Exercise objective: As you work through the listing below, copy each line exactly and drop the images.

Task input:
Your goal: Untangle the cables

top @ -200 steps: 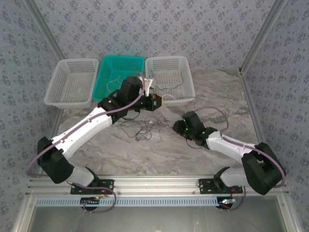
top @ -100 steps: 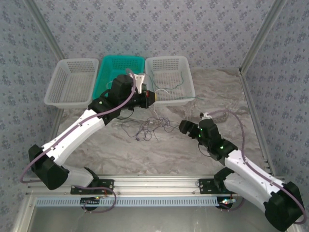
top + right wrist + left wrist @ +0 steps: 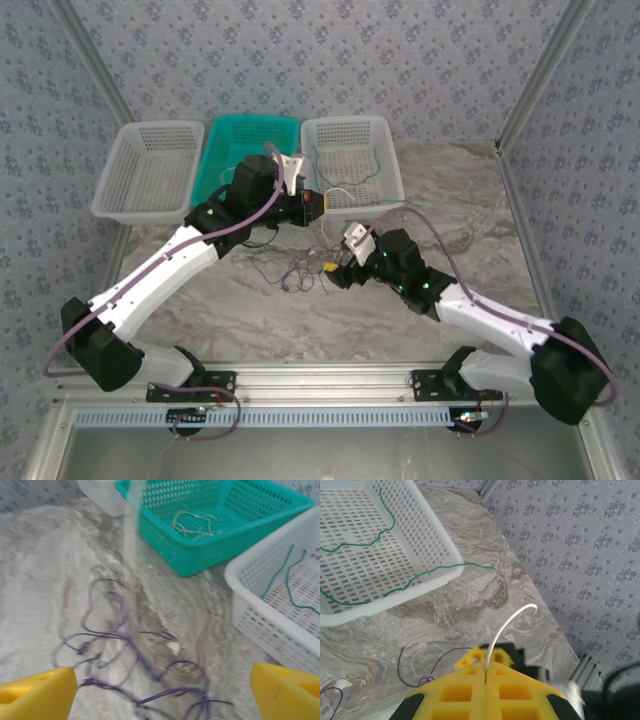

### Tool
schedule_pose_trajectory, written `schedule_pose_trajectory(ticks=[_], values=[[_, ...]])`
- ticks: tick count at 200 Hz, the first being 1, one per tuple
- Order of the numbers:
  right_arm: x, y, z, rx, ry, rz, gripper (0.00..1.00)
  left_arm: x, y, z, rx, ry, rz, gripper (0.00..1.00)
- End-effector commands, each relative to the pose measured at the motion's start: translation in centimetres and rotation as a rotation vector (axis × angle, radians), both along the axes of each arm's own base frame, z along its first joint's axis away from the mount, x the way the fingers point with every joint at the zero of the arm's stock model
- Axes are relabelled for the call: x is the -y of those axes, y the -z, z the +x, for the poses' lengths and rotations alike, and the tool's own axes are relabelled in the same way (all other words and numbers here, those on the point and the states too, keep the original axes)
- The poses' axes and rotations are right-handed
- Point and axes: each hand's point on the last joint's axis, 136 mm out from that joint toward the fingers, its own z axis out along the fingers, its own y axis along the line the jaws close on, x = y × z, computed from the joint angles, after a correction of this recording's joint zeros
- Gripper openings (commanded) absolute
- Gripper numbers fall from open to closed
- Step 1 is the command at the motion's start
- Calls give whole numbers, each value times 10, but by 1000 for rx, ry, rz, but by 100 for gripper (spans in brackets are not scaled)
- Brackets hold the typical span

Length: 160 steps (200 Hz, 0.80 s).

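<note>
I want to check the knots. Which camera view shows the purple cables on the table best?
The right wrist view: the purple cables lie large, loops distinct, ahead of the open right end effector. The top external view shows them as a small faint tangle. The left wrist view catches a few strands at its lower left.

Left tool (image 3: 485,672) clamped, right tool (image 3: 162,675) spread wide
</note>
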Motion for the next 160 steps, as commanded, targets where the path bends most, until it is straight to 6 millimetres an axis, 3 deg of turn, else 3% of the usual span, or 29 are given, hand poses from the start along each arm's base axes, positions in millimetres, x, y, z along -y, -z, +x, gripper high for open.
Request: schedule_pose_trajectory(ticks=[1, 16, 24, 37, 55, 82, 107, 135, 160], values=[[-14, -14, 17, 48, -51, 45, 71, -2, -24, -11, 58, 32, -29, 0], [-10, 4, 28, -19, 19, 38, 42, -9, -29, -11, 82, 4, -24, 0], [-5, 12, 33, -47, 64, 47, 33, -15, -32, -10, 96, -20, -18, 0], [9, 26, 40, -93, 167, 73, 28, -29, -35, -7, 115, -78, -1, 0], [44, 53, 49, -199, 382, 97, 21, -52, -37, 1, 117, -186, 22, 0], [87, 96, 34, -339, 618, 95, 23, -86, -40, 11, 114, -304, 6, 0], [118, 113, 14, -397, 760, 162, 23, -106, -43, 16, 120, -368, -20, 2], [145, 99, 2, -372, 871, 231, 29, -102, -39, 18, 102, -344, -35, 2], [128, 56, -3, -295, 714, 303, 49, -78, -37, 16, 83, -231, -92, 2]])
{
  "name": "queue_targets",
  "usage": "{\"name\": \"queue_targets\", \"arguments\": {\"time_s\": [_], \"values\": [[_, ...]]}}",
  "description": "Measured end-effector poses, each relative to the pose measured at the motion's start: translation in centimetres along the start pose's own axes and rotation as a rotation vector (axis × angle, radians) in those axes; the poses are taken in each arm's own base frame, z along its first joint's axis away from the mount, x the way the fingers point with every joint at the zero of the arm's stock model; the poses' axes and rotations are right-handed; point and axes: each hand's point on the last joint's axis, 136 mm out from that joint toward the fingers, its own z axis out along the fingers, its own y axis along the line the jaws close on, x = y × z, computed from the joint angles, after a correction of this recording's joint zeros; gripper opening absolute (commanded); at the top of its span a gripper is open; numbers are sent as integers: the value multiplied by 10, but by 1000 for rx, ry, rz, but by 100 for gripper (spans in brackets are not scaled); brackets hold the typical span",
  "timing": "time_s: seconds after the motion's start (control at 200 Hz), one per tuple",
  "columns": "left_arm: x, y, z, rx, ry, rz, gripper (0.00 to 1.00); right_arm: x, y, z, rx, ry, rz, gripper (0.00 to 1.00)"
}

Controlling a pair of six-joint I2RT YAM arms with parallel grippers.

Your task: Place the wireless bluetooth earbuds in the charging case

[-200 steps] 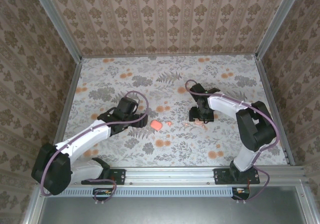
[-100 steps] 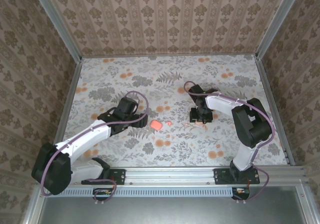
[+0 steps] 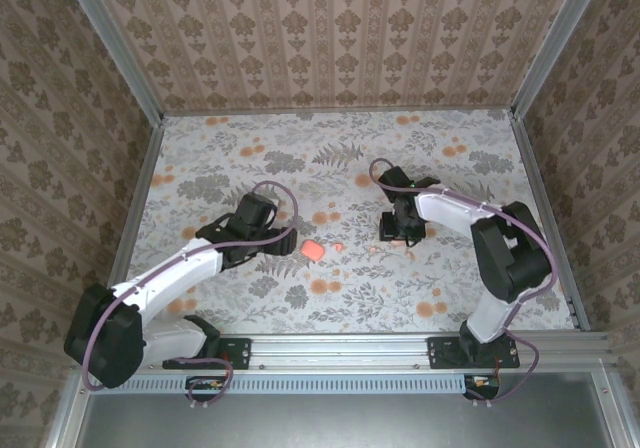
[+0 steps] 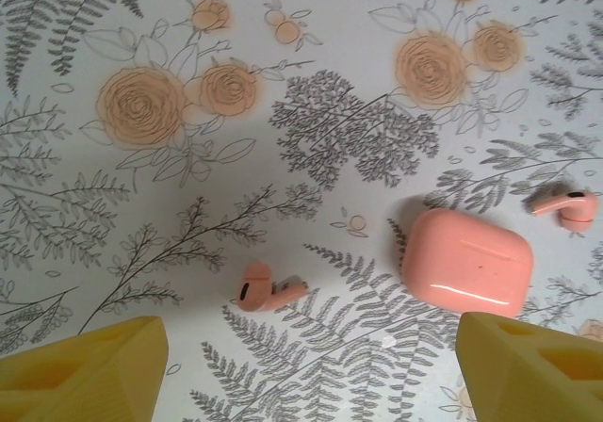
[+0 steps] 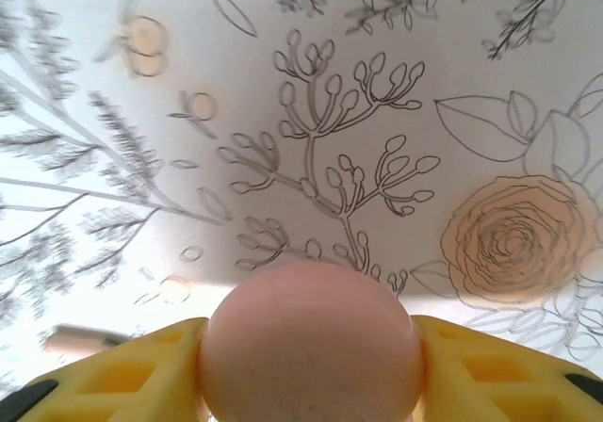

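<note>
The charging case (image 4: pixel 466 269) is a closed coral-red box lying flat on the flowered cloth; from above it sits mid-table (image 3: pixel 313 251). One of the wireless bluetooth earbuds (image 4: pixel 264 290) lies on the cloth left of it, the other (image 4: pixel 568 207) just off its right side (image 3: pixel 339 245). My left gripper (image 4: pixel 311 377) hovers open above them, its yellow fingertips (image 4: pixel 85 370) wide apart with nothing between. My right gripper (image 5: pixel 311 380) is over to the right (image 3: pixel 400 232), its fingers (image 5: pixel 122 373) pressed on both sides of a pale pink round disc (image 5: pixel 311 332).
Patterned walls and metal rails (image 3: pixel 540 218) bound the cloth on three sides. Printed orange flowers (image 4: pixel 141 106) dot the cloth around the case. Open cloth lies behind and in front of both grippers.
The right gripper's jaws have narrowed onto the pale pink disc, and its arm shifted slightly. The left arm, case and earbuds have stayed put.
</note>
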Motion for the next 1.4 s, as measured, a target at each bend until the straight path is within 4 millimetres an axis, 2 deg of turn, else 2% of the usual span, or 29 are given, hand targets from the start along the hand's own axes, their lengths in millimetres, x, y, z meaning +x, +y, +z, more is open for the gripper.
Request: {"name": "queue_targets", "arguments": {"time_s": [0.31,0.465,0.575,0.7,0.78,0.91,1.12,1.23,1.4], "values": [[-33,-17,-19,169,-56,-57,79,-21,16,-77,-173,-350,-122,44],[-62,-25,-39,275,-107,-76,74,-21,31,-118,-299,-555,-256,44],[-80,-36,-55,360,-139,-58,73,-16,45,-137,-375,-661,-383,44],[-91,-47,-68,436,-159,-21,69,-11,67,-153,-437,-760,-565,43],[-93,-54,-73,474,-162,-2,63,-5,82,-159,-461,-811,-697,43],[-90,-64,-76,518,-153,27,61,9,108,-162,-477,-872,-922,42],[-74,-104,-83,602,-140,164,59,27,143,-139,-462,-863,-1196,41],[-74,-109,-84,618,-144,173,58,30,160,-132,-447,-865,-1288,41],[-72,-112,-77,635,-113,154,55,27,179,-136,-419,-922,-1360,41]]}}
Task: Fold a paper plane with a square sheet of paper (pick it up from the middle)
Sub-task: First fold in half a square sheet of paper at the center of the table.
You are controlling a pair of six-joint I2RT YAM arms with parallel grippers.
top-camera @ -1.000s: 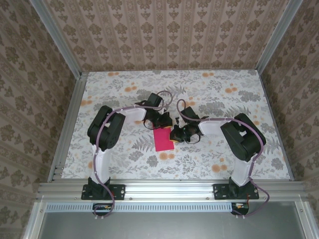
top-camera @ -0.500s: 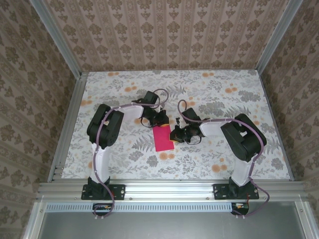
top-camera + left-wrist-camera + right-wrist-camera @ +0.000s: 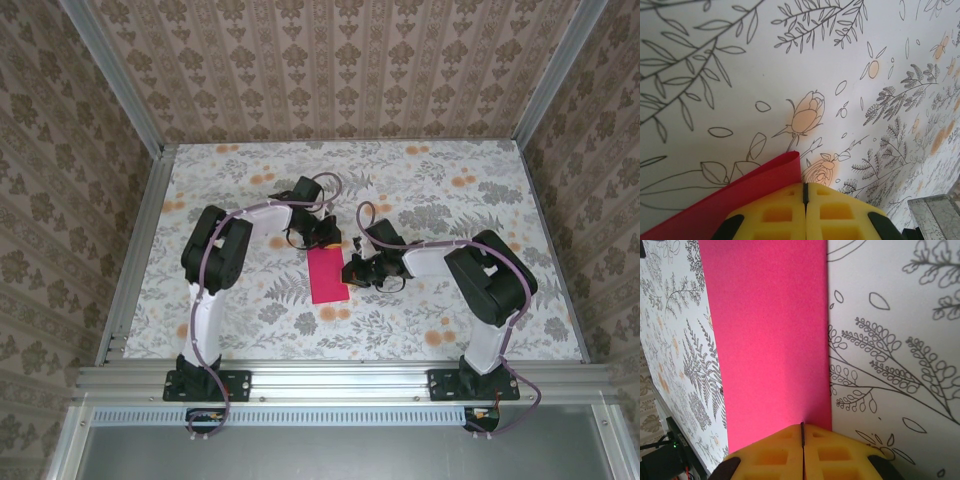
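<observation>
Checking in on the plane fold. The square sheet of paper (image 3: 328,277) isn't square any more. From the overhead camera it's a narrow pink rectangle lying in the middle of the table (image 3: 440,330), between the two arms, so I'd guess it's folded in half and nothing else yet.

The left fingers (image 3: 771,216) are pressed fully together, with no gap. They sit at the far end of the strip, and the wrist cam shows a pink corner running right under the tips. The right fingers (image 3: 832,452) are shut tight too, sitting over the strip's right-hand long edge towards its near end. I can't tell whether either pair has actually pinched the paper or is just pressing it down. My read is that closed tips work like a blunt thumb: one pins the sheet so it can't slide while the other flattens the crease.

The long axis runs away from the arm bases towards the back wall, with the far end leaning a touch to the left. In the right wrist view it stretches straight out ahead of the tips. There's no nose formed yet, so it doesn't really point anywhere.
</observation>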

Exercise solution:
Your goal: Untangle the cables

top @ -200 steps: 
top @ -100 steps: 
top + right wrist + left wrist @ +0 steps: 

### Tool
schedule_pose_trajectory, written `schedule_pose_trajectory(ticks=[_], values=[[_, ...]])`
- ticks: tick count at 200 Hz, the first being 1, one per tuple
- Order of the numbers:
  right_arm: x, y, z, rx, ry, rz, gripper (0.00..1.00)
  left_arm: x, y, z, rx, ry, rz, gripper (0.00..1.00)
- End-effector commands, each relative to the pose measured at the motion's start: translation in centimetres and rotation as a rotation vector (axis × angle, radians), both along the axes of each arm's own base frame, z along its first joint's axis away from the mount, x the way the fingers point with every joint at the zero of the arm's stock model
- Axes are relabelled for the call: x is the -y of those axes, y the -z, z the +x, for the poses' lengths and rotations alike, and the tool's own axes are relabelled in the same way (all other words and numbers here, those on the point and the states too, keep the original axes)
- The poses' axes and rotations are right-handed
- Point and axes: each hand's point on the last joint's axis, 136 mm out from that joint toward the fingers, its own z axis out along the fingers, its own y axis along the line the jaws close on, x = y × z, computed from the joint angles, after a correction of this recording's joint zeros
- Gripper openings (commanded) absolute
- Gripper numbers fall from open to closed
- Step 1 is the command at the motion's start
- Calls give whole numbers, each value times 10, but by 1000 for rx, ry, rz, but by 100 for gripper (spans in brackets are not scaled)
- Brackets hold the typical span

Length: 160 steps (200 Hz, 0.80 s).

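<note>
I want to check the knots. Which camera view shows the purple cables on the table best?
The right wrist view: the purple cables lie large, loops distinct, ahead of the open right end effector. The top external view shows them as a small faint tangle. The left wrist view catches a few strands at its lower left.

Left tool (image 3: 485,672) clamped, right tool (image 3: 162,675) spread wide
</note>
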Motion for the next 160 steps, as commanded, targets where the path bends most, until it is straight to 6 millimetres an axis, 3 deg of turn, else 3% of the usual span, or 29 are given, hand poses from the start along each arm's base axes, positions in millimetres, x, y, z along -y, -z, +x, gripper high for open.
Request: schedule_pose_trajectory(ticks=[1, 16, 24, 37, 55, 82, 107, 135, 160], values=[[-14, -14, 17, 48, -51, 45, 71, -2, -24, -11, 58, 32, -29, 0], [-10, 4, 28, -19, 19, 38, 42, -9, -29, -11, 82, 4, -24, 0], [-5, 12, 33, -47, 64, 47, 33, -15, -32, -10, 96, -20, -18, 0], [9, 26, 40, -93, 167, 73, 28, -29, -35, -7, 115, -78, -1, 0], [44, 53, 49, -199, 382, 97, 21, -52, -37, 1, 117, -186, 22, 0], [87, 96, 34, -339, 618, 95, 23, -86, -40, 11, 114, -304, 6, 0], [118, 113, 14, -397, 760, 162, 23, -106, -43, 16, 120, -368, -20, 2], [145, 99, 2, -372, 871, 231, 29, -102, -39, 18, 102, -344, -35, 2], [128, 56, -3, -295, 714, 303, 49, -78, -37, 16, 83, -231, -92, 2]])
{
  "name": "queue_targets",
  "usage": "{\"name\": \"queue_targets\", \"arguments\": {\"time_s\": [_], \"values\": [[_, ...]]}}",
  "description": "Measured end-effector poses, each relative to the pose measured at the motion's start: translation in centimetres along the start pose's own axes and rotation as a rotation vector (axis × angle, radians) in those axes; the poses are taken in each arm's own base frame, z along its first joint's axis away from the mount, x the way the fingers point with every joint at the zero of the arm's stock model; the poses' axes and rotations are right-handed; point and axes: each hand's point on the last joint's axis, 136 mm out from that joint toward the fingers, its own z axis out along the fingers, its own y axis along the line the jaws close on, x = y × z, computed from the joint angles, after a correction of this recording's joint zeros; gripper opening absolute (commanded); at the top of its span a gripper is open; numbers are sent as integers: the value multiplied by 10, but by 1000 for rx, ry, rz, but by 100 for gripper (spans in brackets are not scaled); brackets hold the typical span",
  "timing": "time_s: seconds after the motion's start (control at 200 Hz), one per tuple",
  "columns": "left_arm: x, y, z, rx, ry, rz, gripper (0.00 to 1.00); right_arm: x, y, z, rx, ry, rz, gripper (0.00 to 1.00)"
}

Controlling a pair of six-joint I2RT YAM arms with parallel grippers.

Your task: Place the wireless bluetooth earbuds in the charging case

[-200 steps] 
[-100 steps] 
[+0 steps] 
[+0 steps] 
[+0 steps] 

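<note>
The charging case (image 4: pixel 466 269) is a closed coral-red box lying flat on the flowered cloth; from above it sits mid-table (image 3: pixel 313 251). One of the wireless bluetooth earbuds (image 4: pixel 264 290) lies on the cloth left of it, the other (image 4: pixel 568 207) just off its right side (image 3: pixel 339 245). My left gripper (image 4: pixel 311 377) hovers open above them, its yellow fingertips (image 4: pixel 85 370) wide apart with nothing between. My right gripper (image 5: pixel 311 380) is over to the right (image 3: pixel 400 232), its fingers (image 5: pixel 122 373) pressed on both sides of a pale pink round disc (image 5: pixel 311 332).
Patterned walls and metal rails (image 3: pixel 540 218) bound the cloth on three sides. Printed orange flowers (image 4: pixel 141 106) dot the cloth around the case. Open cloth lies behind and in front of both grippers.
The right gripper's jaws have narrowed onto the pale pink disc, and its arm shifted slightly. The left arm, case and earbuds have stayed put.
</note>
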Motion for the next 1.4 s, as measured, a target at each bend until the straight path is within 4 millimetres an axis, 2 deg of turn, else 2% of the usual span, or 29 are given, hand targets from the start along the hand's own axes, their lengths in millimetres, x, y, z meaning +x, +y, +z, more is open for the gripper.
Request: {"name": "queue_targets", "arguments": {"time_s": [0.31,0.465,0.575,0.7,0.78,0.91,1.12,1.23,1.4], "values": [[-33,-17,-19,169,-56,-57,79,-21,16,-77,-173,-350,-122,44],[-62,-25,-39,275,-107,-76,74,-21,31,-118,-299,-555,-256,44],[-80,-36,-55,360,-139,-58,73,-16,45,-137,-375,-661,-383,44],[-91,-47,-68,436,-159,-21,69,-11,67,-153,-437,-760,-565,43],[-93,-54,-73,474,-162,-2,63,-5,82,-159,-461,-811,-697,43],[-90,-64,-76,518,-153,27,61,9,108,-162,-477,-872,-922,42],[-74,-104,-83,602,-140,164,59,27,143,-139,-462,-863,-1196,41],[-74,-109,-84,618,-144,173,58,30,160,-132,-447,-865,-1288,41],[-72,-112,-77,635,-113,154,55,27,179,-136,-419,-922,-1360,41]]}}
Task: Fold a paper plane with a square sheet of paper (pick it up from the middle)
Sub-task: First fold in half a square sheet of paper at the center of the table.
You are controlling a pair of six-joint I2RT YAM arms with parallel grippers.
top-camera @ -1.000s: 
top-camera @ -0.500s: 
top-camera + left-wrist-camera + right-wrist-camera @ +0.000s: 
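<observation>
Checking in on the plane fold. The square sheet of paper (image 3: 328,277) isn't square any more. From the overhead camera it's a narrow pink rectangle lying in the middle of the table (image 3: 440,330), between the two arms, so I'd guess it's folded in half and nothing else yet.

The left fingers (image 3: 771,216) are pressed fully together, with no gap. They sit at the far end of the strip, and the wrist cam shows a pink corner running right under the tips. The right fingers (image 3: 832,452) are shut tight too, sitting over the strip's right-hand long edge towards its near end. I can't tell whether either pair has actually pinched the paper or is just pressing it down. My read is that closed tips work like a blunt thumb: one pins the sheet so it can't slide while the other flattens the crease.

The long axis runs away from the arm bases towards the back wall, with the far end leaning a touch to the left. In the right wrist view it stretches straight out ahead of the tips. There's no nose formed yet, so it doesn't really point anywhere.
</observation>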

With this, the exercise is complete.